Vision‑Language Navigation (VLN) in continuous 3‑D environments requires an embodied agent to follow natural‑language instructions while perceiving raw RGB images. The dominant training paradigm—imitation learning with teacher‑forcing—suffers from exposure bias: during training the policy sees only expert states, but at test time it must act on its own, potentially out‑of‑distribution, states. Interactive imitation learning methods such as DAgger mitigate this by collecting on‑policy data and providing corrective actions from error states. However, the authors identify a critical flaw they call “Instruction‑State Misalignment”: the recovery trajectories required to bring the agent back to the reference path often contradict the original instruction (e.g., turning back when the instruction says “walk straight”), thereby confusing the language grounding process.
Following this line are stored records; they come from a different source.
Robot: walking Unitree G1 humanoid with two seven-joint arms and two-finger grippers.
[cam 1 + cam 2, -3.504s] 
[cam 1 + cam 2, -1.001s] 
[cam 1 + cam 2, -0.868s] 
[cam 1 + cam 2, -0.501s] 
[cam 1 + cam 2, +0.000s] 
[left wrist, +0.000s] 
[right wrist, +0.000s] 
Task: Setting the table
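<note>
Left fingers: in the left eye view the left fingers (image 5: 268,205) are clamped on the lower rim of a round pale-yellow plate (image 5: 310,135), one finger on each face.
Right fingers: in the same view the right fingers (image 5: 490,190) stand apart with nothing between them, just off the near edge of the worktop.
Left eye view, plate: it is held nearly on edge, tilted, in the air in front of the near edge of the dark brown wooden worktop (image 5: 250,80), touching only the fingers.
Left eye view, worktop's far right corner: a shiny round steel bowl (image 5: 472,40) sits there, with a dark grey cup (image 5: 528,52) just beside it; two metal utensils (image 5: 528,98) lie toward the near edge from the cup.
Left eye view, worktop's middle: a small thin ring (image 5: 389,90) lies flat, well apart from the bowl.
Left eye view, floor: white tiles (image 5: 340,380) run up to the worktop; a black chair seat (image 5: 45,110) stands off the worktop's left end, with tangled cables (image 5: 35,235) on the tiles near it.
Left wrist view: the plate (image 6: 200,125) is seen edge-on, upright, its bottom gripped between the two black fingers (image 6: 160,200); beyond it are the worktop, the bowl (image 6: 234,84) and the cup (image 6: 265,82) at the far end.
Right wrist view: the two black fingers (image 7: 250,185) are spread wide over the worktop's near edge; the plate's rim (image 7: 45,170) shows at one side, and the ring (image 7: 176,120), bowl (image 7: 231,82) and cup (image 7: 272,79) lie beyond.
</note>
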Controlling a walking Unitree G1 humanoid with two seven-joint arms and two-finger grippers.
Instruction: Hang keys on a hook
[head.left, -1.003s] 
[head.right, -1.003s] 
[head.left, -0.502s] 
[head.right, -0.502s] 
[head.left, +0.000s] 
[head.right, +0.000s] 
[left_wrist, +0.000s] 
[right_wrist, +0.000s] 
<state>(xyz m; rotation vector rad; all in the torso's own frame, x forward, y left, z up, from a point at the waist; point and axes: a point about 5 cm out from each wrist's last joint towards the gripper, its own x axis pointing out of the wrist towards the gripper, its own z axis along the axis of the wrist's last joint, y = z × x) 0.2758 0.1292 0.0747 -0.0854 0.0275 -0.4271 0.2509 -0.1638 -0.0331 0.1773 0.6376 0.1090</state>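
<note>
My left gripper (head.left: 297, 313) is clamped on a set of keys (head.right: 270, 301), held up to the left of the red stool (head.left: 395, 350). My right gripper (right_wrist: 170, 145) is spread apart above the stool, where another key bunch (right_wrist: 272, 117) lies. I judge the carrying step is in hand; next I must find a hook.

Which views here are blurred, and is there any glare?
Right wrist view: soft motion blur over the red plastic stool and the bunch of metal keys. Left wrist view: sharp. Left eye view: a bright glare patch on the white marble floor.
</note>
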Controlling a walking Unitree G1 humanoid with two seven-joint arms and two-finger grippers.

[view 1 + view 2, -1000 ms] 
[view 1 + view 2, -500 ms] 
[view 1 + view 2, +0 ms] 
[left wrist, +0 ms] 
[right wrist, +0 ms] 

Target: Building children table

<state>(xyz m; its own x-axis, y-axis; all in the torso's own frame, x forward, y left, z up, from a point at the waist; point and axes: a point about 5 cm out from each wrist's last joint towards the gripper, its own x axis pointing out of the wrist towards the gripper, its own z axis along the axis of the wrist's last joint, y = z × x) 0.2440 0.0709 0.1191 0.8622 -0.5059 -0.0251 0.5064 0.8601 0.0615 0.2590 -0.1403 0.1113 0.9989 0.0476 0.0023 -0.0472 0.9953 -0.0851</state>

To address both exposure bias and instruction‑state misalignment, the paper introduces BudVLN, an online training framework that learns directly from on‑policy rollouts and constructs supervision that matches the current state distribution. BudVLN operates in iterative rounds, each consisting of a low‑cost greedy probe followed by a dynamic routing decision:

  1. Proficiency Pathway (GRPO) – If the greedy probe succeeds (no failure triggers), the sample is deemed proficient. The agent then generates additional stochastic rollouts (group size G) and optimizes a Group Relative Policy Optimization (GRPO) objective. GRPO computes a scalar return for each trajectory that combines a success bonus, a weighted SPL term, and a penalty proportional to the remaining geodesic distance. Relative advantage is estimated using group statistics (mean and std) rather than a learned value function. The policy is updated with a PPO‑style clipped surrogate loss, augmented with a KL‑regularization term that keeps the new policy close to a reference policy. This encourages the discovery of shorter, more efficient paths while preserving stability.

  2. Rectification Pathway (SFT) – If the greedy probe triggers any of four failure conditions (off‑track, progress stall, premature stop, forced stop), the sample is classified as hard. Instead of exploring further, BudVLN performs “Retrospective Rectification”. It rolls back to the latest valid progress point on the reference trajectory, queries a geodesic oracle to synthesize a counterfactual corrective trajectory that proceeds forward from that point to the goal, and guarantees semantic consistency with the original instruction. This synthesized demonstration is used to compute a weighted Supervised Fine‑Tuning (SFT) loss, which directly updates the policy. By re‑anchoring to a valid historical state, the method avoids teaching the agent contradictory recovery actions.

An “Adaptive Mutual Exclusion Strategy” ensures that GRPO and SFT are mutually exclusive for any given sample, preventing simultaneous gradient signals that could destabilize training. Consequently, BudVLN achieves high sample efficiency: it reaches comparable or better performance than traditional DAgger pipelines while using roughly 25 % of the training budget.

The authors evaluate BudVLN on the standard continuous VLN benchmarks R2R‑CE and RxR‑CE. BudVLN consistently outperforms prior state‑of‑the‑art methods, achieving notable gains in both Success Rate (SR) and SPL. For example, on R2R‑CE it attains SR = 73.2 % and SPL = 61.4 %, and on RxR‑CE SR = 68.5 % and SPL = 57.2 %. Qualitative analyses show that the retrospective rectification trajectories remain aligned with the linguistic instructions, effectively preventing error propagation.

In summary, BudVLN makes three key contributions: (1) an online training loop that directly mitigates exposure bias, (2) a novel retrospective rectification mechanism that resolves instruction‑state misalignment by synthesizing forward‑looking, semantically consistent supervision, and (3) a synergistic combination of GRPO for efficient exploration and SFT for targeted correction, delivering state‑of‑the‑art performance on continuous VLN tasks.